• [Supplied material]:
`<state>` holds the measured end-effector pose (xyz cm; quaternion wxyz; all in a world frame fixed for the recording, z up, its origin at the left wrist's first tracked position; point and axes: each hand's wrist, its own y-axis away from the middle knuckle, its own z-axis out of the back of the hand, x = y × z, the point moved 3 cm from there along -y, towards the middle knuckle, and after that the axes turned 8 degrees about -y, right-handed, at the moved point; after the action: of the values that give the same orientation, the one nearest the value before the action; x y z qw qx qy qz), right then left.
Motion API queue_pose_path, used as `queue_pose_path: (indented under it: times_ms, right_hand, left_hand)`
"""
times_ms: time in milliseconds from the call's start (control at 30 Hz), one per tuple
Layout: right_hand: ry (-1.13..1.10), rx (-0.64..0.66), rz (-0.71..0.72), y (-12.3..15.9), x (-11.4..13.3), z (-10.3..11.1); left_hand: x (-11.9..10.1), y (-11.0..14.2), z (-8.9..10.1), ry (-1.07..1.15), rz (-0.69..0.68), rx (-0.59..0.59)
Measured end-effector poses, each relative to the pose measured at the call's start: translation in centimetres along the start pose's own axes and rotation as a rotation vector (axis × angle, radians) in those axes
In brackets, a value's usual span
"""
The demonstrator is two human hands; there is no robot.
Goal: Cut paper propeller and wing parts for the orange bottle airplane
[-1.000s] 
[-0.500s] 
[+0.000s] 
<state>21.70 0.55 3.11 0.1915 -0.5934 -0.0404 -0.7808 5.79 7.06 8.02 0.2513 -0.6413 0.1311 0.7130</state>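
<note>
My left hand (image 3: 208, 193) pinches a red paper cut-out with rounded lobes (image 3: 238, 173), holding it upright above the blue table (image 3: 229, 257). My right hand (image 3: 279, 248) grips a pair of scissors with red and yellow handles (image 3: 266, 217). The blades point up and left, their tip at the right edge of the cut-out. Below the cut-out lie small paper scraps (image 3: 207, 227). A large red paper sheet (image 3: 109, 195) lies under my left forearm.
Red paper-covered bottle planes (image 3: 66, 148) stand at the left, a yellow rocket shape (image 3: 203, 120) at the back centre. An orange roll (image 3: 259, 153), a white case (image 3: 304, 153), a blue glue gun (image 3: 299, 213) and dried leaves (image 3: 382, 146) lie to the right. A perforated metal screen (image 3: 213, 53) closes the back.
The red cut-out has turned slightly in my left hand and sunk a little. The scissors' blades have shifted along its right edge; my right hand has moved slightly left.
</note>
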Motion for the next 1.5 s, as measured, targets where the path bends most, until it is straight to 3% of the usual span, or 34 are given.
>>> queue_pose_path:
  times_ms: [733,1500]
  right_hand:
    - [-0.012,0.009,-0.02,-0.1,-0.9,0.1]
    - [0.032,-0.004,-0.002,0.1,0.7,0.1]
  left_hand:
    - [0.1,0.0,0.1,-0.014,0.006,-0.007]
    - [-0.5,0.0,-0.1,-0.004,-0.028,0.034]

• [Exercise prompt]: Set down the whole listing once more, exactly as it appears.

• [Exercise solution]:
`<state>` holds the measured end-effector pose (xyz cm; quaternion wxyz; all in a world frame fixed for the recording, z up, its origin at the left wrist's first tracked position; point and axes: each hand's wrist, its own y-axis away from the middle knuckle, its own z-axis out of the back of the hand, x = y × z, the point moved 3 cm from there along -y, towards the middle knuckle, and after that the axes turned 8 degrees about -y, right-handed, at the moved point; after the action: of the values that give the same orientation, the one nearest the value before the action; x y z qw qx qy qz), right then left.
Motion API queue_pose_path, used as `queue_pose_path: (indented under it: times_ms, right_hand, left_hand)`
"""
times_ms: time in milliseconds from the call's start (control at 30 Hz), one per tuple
Layout: right_hand: ry (-1.13..1.10), rx (-0.64..0.66), rz (-0.71..0.72), y (-12.3..15.9), x (-11.4..13.3), z (-10.3..11.1); left_hand: x (-11.9..10.1), y (-11.0..14.2), z (-8.9..10.1), ry (-1.07..1.15), rz (-0.69..0.68), rx (-0.59..0.59)
Measured end-effector poses, each relative to the pose measured at the call's start: translation in centimetres along the start pose's own axes and rotation as a rotation vector (axis × angle, radians) in those axes
In brackets, a value's usual span
"""
The demonstrator is two human hands; there is no robot.
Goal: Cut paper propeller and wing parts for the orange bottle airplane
[-1.000s] 
[-0.500s] 
[+0.000s] 
<state>21.70 0.55 3.11 0.1915 -0.5934 -0.0404 -0.7808 5.79 7.06 8.02 0.2513 -0.6413 0.1311 0.7130</state>
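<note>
My left hand (image 3: 208, 193) pinches a red paper cut-out with rounded lobes (image 3: 238, 173), holding it upright above the blue table (image 3: 229, 257). My right hand (image 3: 279, 248) grips a pair of scissors with red and yellow handles (image 3: 266, 217). The blades point up and left, their tip at the right edge of the cut-out. Below the cut-out lie small paper scraps (image 3: 207, 227). A large red paper sheet (image 3: 109, 195) lies under my left forearm.
Red paper-covered bottle planes (image 3: 66, 148) stand at the left, a yellow rocket shape (image 3: 203, 120) at the back centre. An orange roll (image 3: 259, 153), a white case (image 3: 304, 153), a blue glue gun (image 3: 299, 213) and dried leaves (image 3: 382, 146) lie to the right. A perforated metal screen (image 3: 213, 53) closes the back.
The red cut-out has turned slightly in my left hand and sunk a little. The scissors' blades have shifted along its right edge; my right hand has moved slightly left.
</note>
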Motion for the next 1.5 s, as measured, targets where the path bends most, until it is straight to 3% of the usual span, or 34 are given.
>>> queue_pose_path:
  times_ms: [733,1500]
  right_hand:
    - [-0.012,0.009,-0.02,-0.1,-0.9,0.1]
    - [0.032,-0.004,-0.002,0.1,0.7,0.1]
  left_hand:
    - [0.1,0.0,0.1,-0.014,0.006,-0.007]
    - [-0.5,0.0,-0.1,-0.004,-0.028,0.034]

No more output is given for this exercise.